Riemerella anatipestifer Fluoroquinolone resistance Point mutant gyrA gene parC gene parE gene 

Abbreviations

ATCC

American Type Culture Collection

CCUG

Culture Collection of the University of Gothenburg

CLSI

Clinical and Laboratory Standards Institute

MDR

multidrug resistance

MIC

minimum inhibitory concentration

NCBI

National Center for Biotechnology Information

PCR

polymerase chain reaction

PMQR

plasmid-mediated quinolone resistance

QPDRs

quinolone-resistance-determining regions

TSA

tryptone soy agar

TSB

tryptone soy broth

Background

Riemerella anatipestifer (R. anatipestifer) is a nonmotile Gram-negative rod-shaped bacterium that is usually isolated from ducks, geese, and turkeys. R. anatipestifer infection can cause pericarditis, peritonitis, fibrinous exudation, diarrhea and neurological symptoms in ducks, which lead to reduced growth rates and high mortality and consequently to great economic loss [1].

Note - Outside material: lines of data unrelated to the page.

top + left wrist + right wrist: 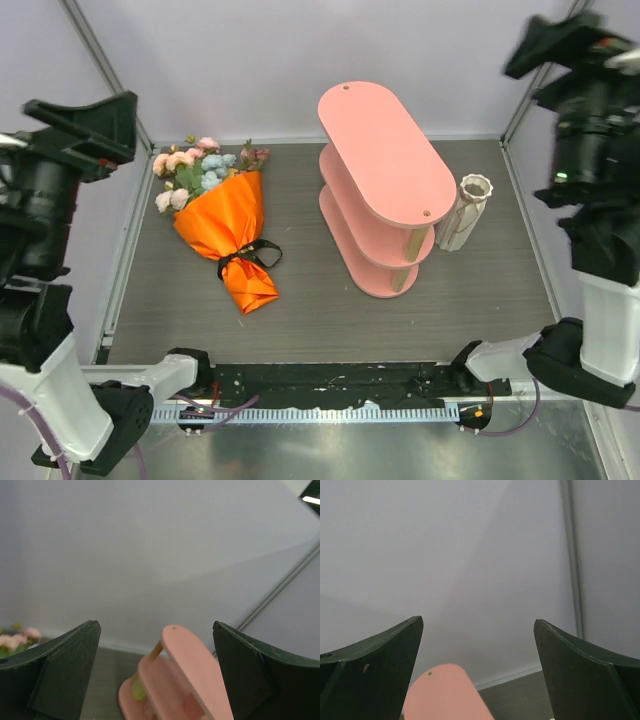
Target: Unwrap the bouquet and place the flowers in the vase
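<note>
The bouquet [228, 232] lies on the table at the left, its orange paper cone tied with a black ribbon bow [250, 256]. The flowers [203, 166], pink, pale blue and mauve, stick out of the cone toward the back wall; a few pink blooms [19, 638] show at the left wrist view's edge. The cream ribbed vase [467, 211] stands upright at the right, just behind the pink shelf. My left gripper [118, 124] [155, 625] hangs high at the left, open and holding nothing. High at the right, my right gripper [532, 50] [479, 621] is also open and holds nothing.
A pink three-tier oval shelf [385, 168] [186, 666] [444, 692] stands mid-table between bouquet and vase. Metal frame posts [118, 88] and grey walls close in the left, back and right sides. The arm bases and a cable rail [330, 410] run along the near edge.
</note>
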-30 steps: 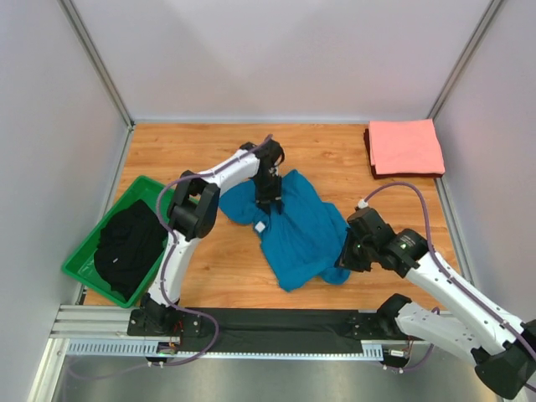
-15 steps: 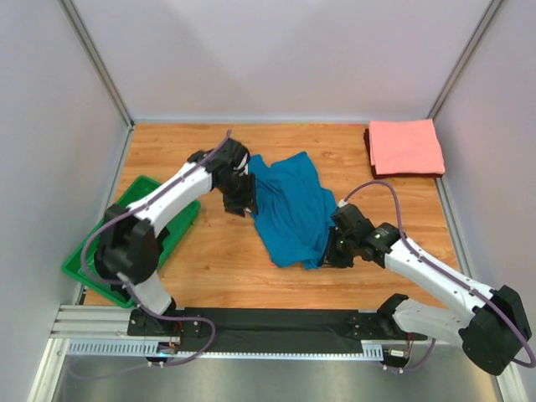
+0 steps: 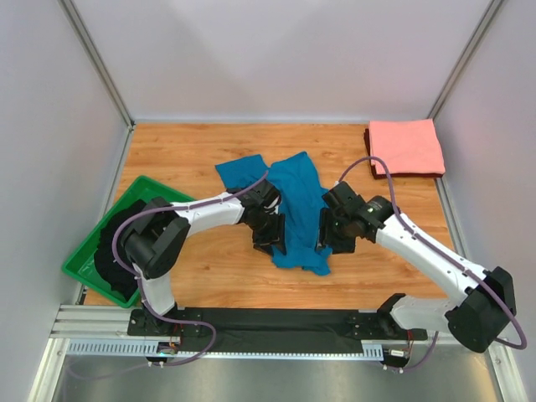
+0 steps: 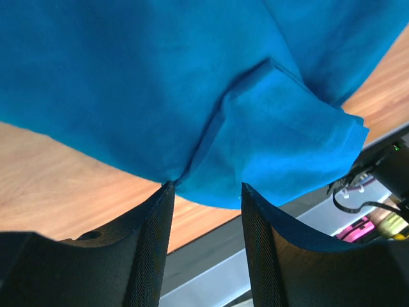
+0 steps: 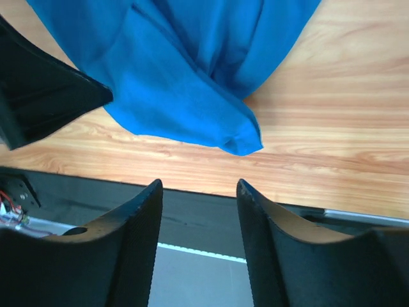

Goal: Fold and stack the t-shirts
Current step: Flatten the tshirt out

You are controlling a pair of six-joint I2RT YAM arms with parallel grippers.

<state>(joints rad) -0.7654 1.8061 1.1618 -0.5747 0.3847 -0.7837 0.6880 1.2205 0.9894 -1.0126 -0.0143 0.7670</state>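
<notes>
Cloth, soft and matte: teal shirt (image 3: 293,205), mid-table (image 3: 184,151) on smooth wood-grain boards. Lies unfolded and rumpled, a long uneven shape running from a flat flap at the far left to a narrow bunched end at the near side. Shows a stitched hem and a doubled-over sleeve with a rounded corner in the left wrist view.

Left gripper (image 4: 204,187): black fingers with fine-textured inner faces, spread apart, tips just under the shirt's hem, pinching nothing. Sits at the shirt's near left edge in the top view.

Right gripper (image 5: 198,184): curved black fingers, likewise spread, nothing in the gap, over bare wood just beside the shirt's pointed corner. Stands at the shirt's right edge in the top view, opposite the left gripper, with the cloth between.

Pink shirt (image 3: 406,146): folded into a flat, neat rectangle at the far right corner, well apart from the teal shirt.

Green tray (image 3: 134,188): hard, rectangular, at the left edge. Holds crumpled black cloth (image 3: 113,251).
</notes>
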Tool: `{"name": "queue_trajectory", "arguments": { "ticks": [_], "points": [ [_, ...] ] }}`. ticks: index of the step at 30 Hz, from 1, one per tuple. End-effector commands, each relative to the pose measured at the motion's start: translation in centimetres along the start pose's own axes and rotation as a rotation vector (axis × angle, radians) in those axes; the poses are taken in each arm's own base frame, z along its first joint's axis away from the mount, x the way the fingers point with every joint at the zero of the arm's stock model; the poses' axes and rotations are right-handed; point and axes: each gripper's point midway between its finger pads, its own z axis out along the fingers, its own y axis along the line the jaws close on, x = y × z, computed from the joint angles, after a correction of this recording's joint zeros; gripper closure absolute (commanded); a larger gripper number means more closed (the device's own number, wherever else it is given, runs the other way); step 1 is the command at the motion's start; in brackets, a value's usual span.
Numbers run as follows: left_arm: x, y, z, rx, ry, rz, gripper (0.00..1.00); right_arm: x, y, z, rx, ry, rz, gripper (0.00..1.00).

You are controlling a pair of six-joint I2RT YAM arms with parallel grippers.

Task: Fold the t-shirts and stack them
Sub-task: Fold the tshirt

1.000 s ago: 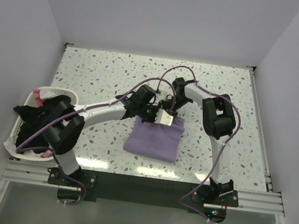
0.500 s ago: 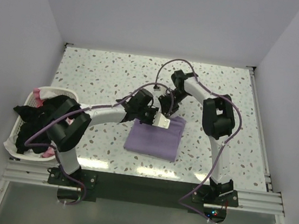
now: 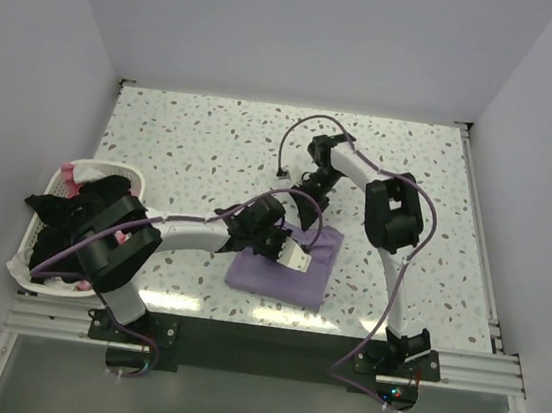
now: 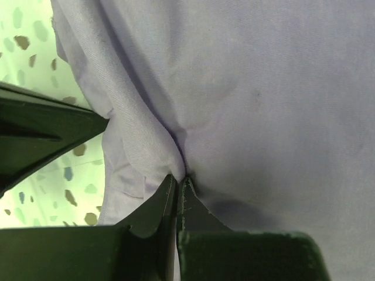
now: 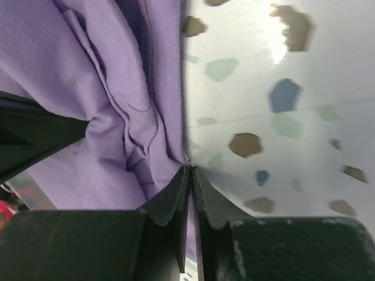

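t-shirt (image 3: 280,273): plain lilac | table (image 3: 184,135): white, multicoloured speckles | basket (image 3: 57,183): white

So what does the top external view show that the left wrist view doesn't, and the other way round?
Only the top external view: the white plastic laundry basket at the table's left edge, with black cloth and a bit of pink cloth in it, the right arm, and the whole outline of the folded lilac-purple t-shirt. Only the left wrist view: the left gripper, its jaws pinched shut on a bunched fold of that shirt. Both: the lilac cloth and the speckled white table.
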Motion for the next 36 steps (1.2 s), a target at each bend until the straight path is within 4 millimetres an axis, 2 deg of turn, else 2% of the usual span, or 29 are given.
{"name": "queue_trajectory", "arguments": {
  "ticks": [1,5,8,14,25,27,31,36],
  "points": [
    [-0.7,-1.7,-0.8,-0.014,0.024,-0.045,1.0,2.1,1.5,2.4,-0.059,0.127,-0.083,0.89],
    [-1.3,-3.0,-1.5,-0.015,0.03,-0.053,1.0,2.5,2.0,3.4,-0.089,0.135,-0.075,0.9],
    [-1.9,-1.8,-2.4,-0.069,0.024,-0.054,1.0,2.7,2.3,3.8,-0.113,0.132,-0.065,0.9],
    [-5.1,2.1,-4.2,-0.168,-0.043,-0.028,1.0,2.7,2.9,4.0,-0.143,0.114,-0.056,0.91],
    [-7.2,6.1,-5.1,-0.276,-0.077,0.049,1.0,3.3,3.0,4.5,-0.151,0.122,-0.055,0.93],
    [-6.9,6.3,-4.9,-0.276,-0.068,0.053,1.0,3.3,3.1,4.6,-0.157,0.122,-0.056,0.93],
    [-6.3,8.1,-5.1,-0.337,-0.076,0.047,1.0,3.3,3.0,4.5,-0.158,0.12,-0.059,0.93],
    [-5.5,8.8,-4.8,-0.36,-0.071,0.056,1.0,3.2,3.1,4.4,-0.155,0.121,-0.067,0.93]
  ]
}}
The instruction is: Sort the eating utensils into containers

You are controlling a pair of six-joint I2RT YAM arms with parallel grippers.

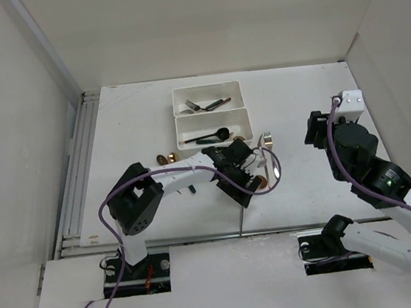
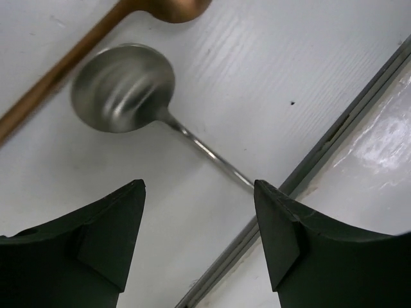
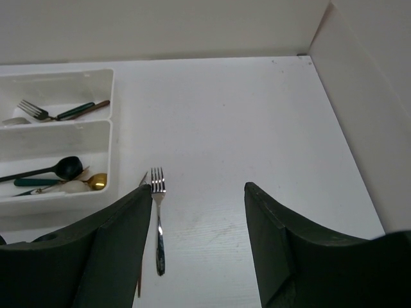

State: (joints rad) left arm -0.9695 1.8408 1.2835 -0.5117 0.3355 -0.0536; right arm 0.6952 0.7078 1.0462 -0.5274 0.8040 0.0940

Fluoroquinolone antibiotics are one of the most potent broad-spectrum agents commonly used to treat a range of infections [2, 3]. Due to the widespread and indiscriminate use of fluoroquinolone antibiotics, the resistance of R. anatipestifer to fluoroquinolones is particularly serious [4, 5].

Many types of antibiotic resistance mechanisms of R. anatipestifer have been reported, including those against chloramphenicol [6]; florfenicol [7]; aminoglycosides [8]; macrolides, lincosamides and streptogramin B (collectively referred to as MLS) [9, 10]; and tetracycline [11]. However, few articles on the mechanism of fluoroquinolone resistance associated with R. anatipestifer have been published. Resistance to quinolones can occur via multiple mechanisms, including target-site mutations, multidrug resistance (MDR) efflux pumps, changes in membrane permeability, and plasmid-mediated quinolone resistance (PMQR) genes [12].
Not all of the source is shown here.